I don't want to give away too much more about the plot because it would spoil it. This is one of those books that you need to read for yourself without knowing too much about it at the start.
Murakami excels at description and writes in two entirely separate voices for the wonderland and the end of the world, painting such a vivid picture of each that it's impossible not to get completely absorbed.
Many of his usual themes run through this book: identity crisis, the id, love/lust, and his old favourite, reconcilling two halves of a whole (I'm sure there's a better way of describing that, but I hope those of you familiar with Murakami's work will know what I mean).
This book has pretty much everything. It's sci-fi, it's fantasy, part noir thriller, sprinklings of a love story. It's exciting, touching, poignant and, in places, very funny.
If you've never read any Murakami before, this is an excellent place to start. If you have, then this book should be your next stop.
It's even more rewarding with re-reads too.
Will still continue to read his stuff, I do love it.
As I say the two stories converge with the truth coming out in the last few chapters.
Buy it, read it. even in a translation from the original Japanese (which I certainly can't read) it reads well and grips the curiosity.
When reviewing a book that I have purchased, I prefer not to give any kind of a precis of the story - I reserve that for when I am professionally asked to review a book - and so this is simply a highly subjective overview of my experience with this novel.
Having read a number of Murakami short-stories and novels already, I was waiting for the sci-fi element, the fantasy and, above all, the surrealism since this author is able to make even the most mundane of real life events become quite surreal and so question our own view of what we consider reality to be. This novel was no exception and in the first few chapters I found all the hallmarks of what I expect from Murakami.
Whether it was me, or whether other readers had the same experience, it only took a couple of chapters to understand the interconnection of Hard-Boiled Wonderland and The End Of The World. I felt this totally enhanced the developing stories rather than being a detraction, and the simultaneous stories were always easy to follow and were always engrossing.

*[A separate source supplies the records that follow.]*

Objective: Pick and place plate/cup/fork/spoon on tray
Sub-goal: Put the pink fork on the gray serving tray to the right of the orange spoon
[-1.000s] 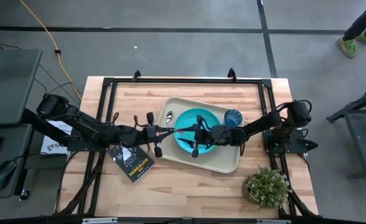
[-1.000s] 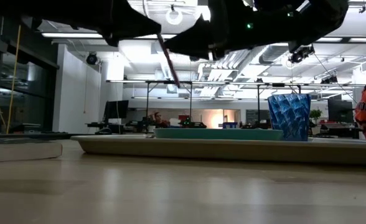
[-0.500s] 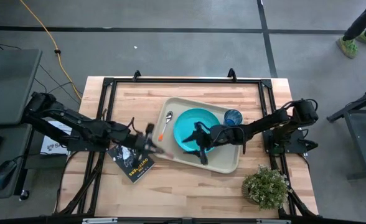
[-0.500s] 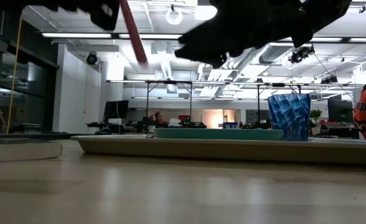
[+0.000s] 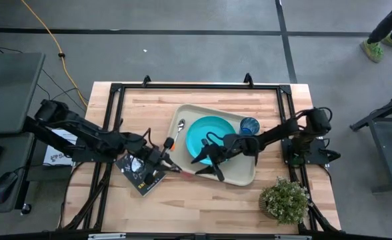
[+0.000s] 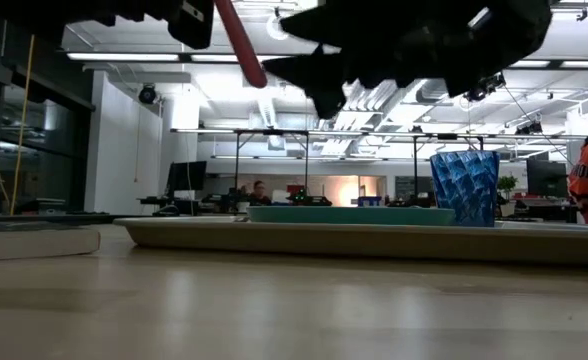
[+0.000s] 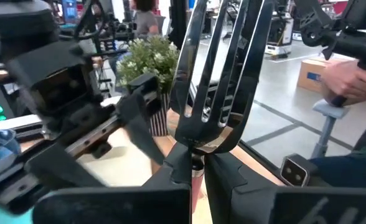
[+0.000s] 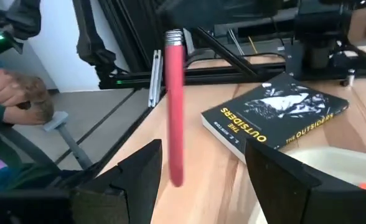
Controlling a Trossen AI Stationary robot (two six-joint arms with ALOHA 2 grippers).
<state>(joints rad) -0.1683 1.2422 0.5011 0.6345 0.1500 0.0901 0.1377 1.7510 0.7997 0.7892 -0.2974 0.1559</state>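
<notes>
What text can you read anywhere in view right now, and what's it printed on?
"THE OUTSIDERS" on the front cover of the book.
"OUTSIDERS" along the book's spine, with smaller lettering beside it too small to read.
The same book in the high view: yellow cover lettering, too small to read.
Nothing else is legible.

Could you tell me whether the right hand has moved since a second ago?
Yes. The right hand has shifted off the plate toward the tray edge near the fork.
</notes>
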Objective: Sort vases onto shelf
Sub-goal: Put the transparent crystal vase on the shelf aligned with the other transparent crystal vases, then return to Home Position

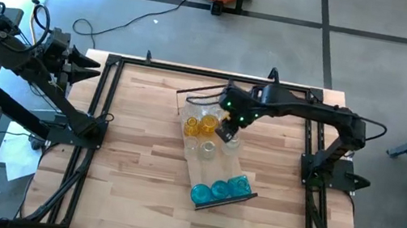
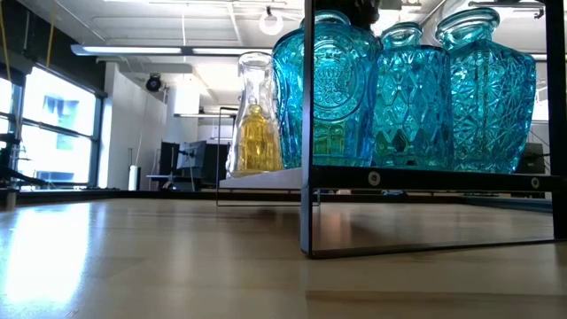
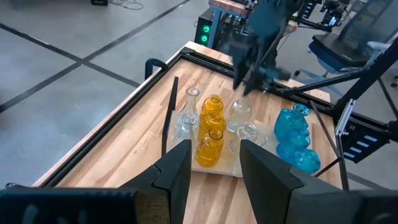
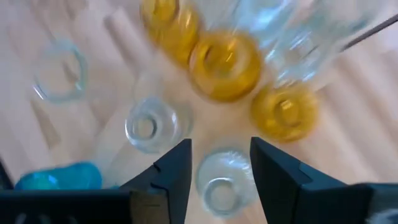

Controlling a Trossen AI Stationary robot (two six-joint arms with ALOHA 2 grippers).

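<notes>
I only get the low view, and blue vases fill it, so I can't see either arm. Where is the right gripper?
Observer: The right gripper hangs over the middle of the shelf, beside the amber vases.
Operator: Holding anything?
Observer: Its fingers are open, with a clear vase showing between them. I cannot tell whether they touch it.
Operator: How many amber ones? I see one.
Observer: Three, in a row in the left wrist view.
Operator: And the left arm?
Observer: The left gripper waits open off the table's left edge.
</notes>
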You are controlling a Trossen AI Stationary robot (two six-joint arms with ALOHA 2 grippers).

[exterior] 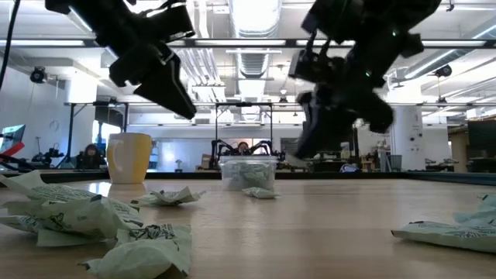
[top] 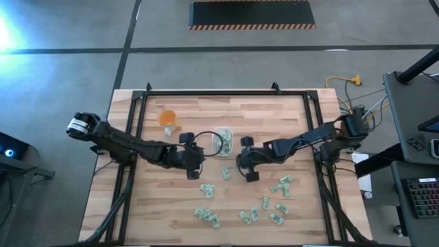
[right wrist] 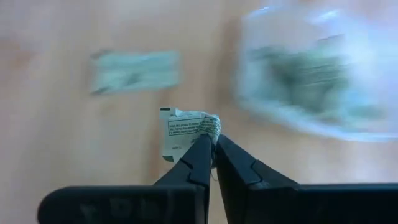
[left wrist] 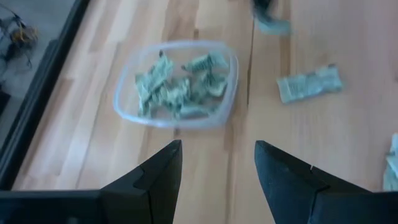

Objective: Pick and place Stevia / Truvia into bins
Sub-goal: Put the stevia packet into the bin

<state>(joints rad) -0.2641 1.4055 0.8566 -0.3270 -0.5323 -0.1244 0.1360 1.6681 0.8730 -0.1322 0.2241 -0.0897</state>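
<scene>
Many small, thin, pale green and white paper sachets [top: 207, 190] lie crumpled on your light wooden table [top: 158, 206], which is made of long smooth planks. Most of them sit in a loose bunch on the near half of the table, well apart from each other. They are flat little rectangles with tiny print on them, and some are bent or wrinkled.

You can see the small clear plastic container [top: 223, 142] near the middle of the table. It is a rectangle with rounded corners, and you can look right through its thin walls. Some green and white sachets [left wrist: 177, 87] already lie in a heap inside it. One flat sachet [left wrist: 309, 83] lies on the wood just beside it.

Your right gripper [right wrist: 212, 144] has its two dark pointed fingers pinched tight on one crumpled paper sachet [right wrist: 185, 132]. It holds the sachet by one edge, up off the table and near the clear container.

Your left gripper [left wrist: 217, 163] hangs just beside the container on the other side. Its two dark smooth fingers stand apart and hold nothing.

You can also see a small round orange cup [top: 167, 118] standing upright farther back on the table, apart from the container.
</scene>
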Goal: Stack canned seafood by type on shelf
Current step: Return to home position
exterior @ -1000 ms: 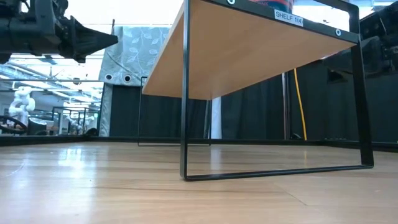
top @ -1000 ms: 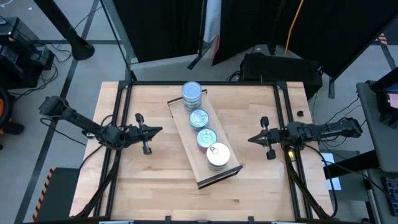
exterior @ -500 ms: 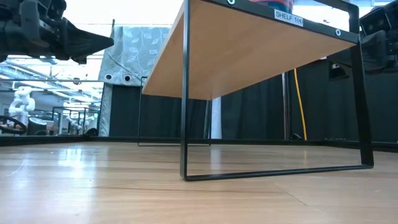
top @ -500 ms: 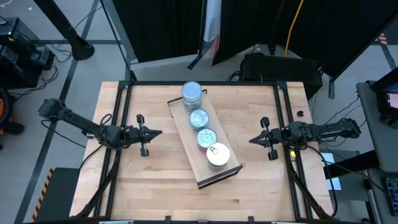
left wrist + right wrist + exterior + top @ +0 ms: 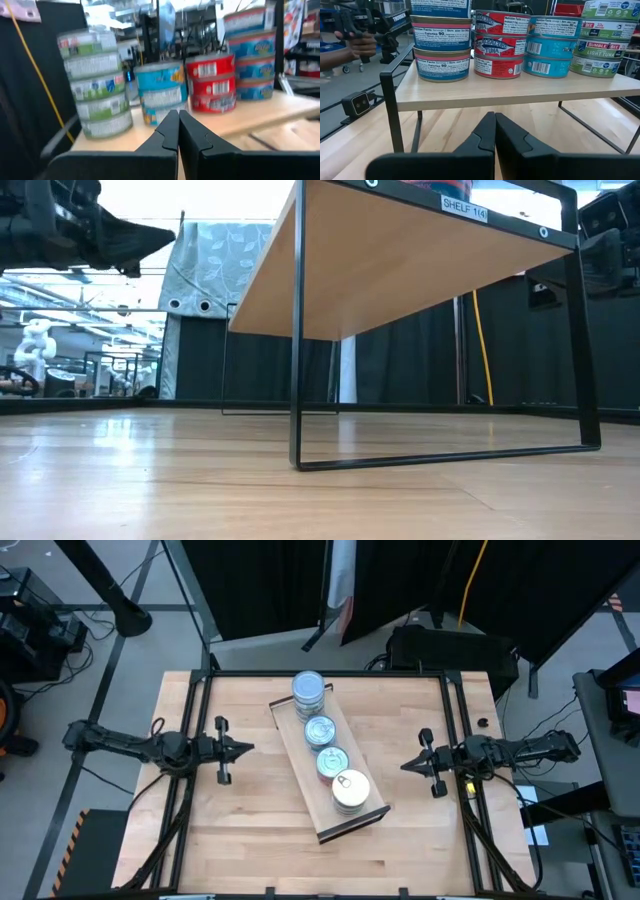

I was enjoying every part of this book until around the 3/4 mark when there is a lengthy chapter dealing with the Grandfather "explaining". That was absolutely and totally unnecessary. It was pure sci-fi, for sure, verging on the fantasy, but the entire (almost monologue) could have been edited down to a simple 3 or 4 pages. I felt this chapter totally slowed down the pace of the book since, by that point, I would imagine most readers had already worked a lot of the disparate threads out for themselves and were eager to race to the end to see how the stories concluded. That chapter, I felt, totally spoiled the entire novel, it felt forced and contrived, added nothing that couldn't have been said in just a few short pages. For that I have taken 1 star off my review, even if Murakami had not seen this to be unnecessarily weighty, a publisher's editor should have picked it up.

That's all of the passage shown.